Work instruction:
Go through the data and tally the lines that hold the string "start". Reply with the total alone.

*** Records shown

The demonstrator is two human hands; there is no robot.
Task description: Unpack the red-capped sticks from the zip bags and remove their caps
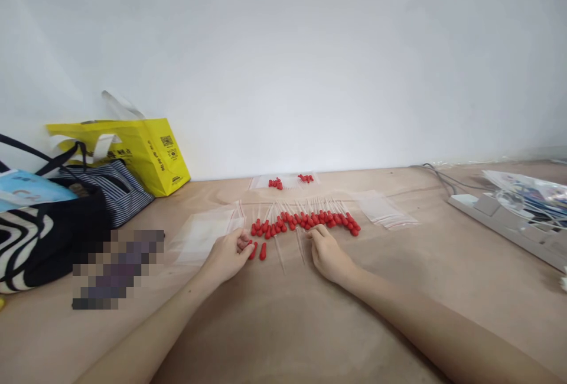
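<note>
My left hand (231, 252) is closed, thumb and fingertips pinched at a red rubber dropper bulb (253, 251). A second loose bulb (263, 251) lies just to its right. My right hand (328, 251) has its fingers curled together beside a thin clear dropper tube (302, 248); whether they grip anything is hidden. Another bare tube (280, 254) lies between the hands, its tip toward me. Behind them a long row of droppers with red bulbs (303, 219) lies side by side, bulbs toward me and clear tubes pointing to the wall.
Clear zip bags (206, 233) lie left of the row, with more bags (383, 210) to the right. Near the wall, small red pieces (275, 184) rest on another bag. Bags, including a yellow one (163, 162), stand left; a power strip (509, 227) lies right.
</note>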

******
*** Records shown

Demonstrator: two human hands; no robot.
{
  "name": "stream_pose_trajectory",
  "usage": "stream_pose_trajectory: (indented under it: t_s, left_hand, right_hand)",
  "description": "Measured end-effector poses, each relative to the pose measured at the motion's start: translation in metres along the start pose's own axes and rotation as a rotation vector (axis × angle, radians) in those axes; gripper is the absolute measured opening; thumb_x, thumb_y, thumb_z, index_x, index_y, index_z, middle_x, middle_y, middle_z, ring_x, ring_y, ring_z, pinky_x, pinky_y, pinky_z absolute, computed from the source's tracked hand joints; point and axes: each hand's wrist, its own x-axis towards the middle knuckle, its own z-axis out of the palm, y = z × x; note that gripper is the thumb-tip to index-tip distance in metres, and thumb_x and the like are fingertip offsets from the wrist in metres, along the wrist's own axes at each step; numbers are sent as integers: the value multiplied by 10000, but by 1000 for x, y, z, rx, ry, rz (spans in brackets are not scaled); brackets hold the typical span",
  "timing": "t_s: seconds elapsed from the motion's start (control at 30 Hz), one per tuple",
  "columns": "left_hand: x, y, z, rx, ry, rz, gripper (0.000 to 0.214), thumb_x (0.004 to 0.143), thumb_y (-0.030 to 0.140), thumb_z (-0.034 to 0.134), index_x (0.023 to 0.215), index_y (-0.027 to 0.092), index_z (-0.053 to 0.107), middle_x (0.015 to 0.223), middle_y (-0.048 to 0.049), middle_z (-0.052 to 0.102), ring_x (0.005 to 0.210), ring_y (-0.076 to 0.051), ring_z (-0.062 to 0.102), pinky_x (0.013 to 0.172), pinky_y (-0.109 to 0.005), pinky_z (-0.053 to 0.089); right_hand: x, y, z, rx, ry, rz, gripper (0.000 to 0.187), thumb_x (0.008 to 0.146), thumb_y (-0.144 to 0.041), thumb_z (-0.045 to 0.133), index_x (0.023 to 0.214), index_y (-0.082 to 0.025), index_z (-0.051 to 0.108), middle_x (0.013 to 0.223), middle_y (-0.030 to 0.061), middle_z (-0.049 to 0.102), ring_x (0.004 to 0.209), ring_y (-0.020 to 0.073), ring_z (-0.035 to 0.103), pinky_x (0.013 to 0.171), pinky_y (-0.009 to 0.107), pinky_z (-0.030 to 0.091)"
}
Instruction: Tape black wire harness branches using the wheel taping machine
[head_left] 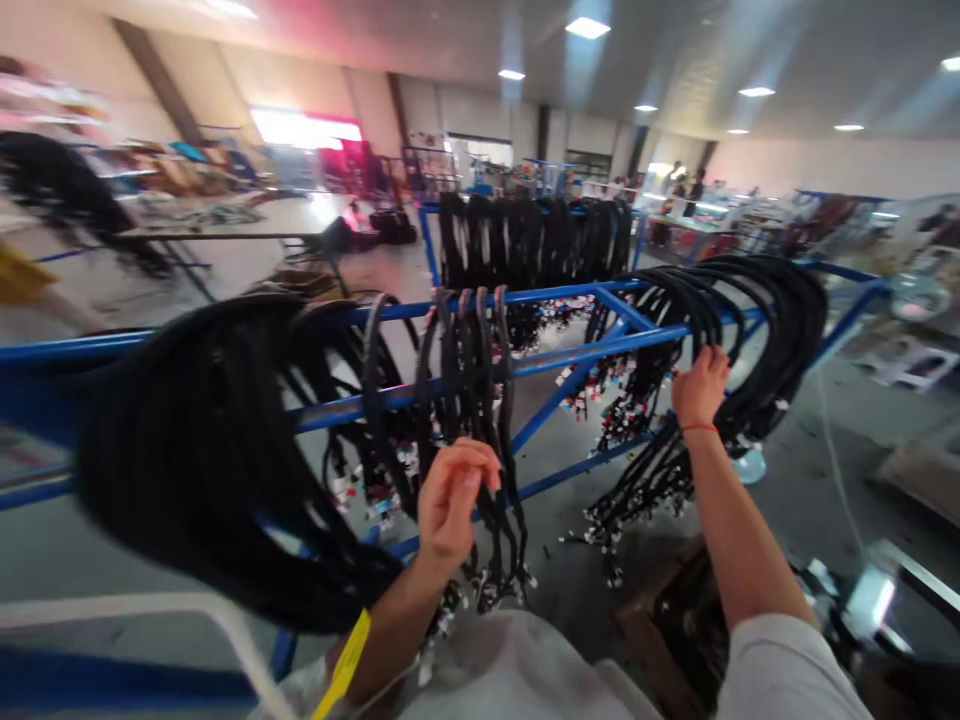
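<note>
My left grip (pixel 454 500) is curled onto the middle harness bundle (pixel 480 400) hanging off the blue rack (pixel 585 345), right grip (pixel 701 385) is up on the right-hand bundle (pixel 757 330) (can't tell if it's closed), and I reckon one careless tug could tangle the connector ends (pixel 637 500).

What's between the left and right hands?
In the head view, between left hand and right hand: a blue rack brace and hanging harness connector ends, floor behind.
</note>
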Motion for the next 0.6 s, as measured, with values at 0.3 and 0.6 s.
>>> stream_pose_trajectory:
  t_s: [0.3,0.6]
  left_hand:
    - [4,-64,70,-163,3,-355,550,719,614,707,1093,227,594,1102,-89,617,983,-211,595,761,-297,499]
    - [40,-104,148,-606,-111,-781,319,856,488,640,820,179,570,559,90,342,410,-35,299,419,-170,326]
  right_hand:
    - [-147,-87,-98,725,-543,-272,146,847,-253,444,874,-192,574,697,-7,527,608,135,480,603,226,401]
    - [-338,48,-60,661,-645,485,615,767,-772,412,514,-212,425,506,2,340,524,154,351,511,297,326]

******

Response area:
2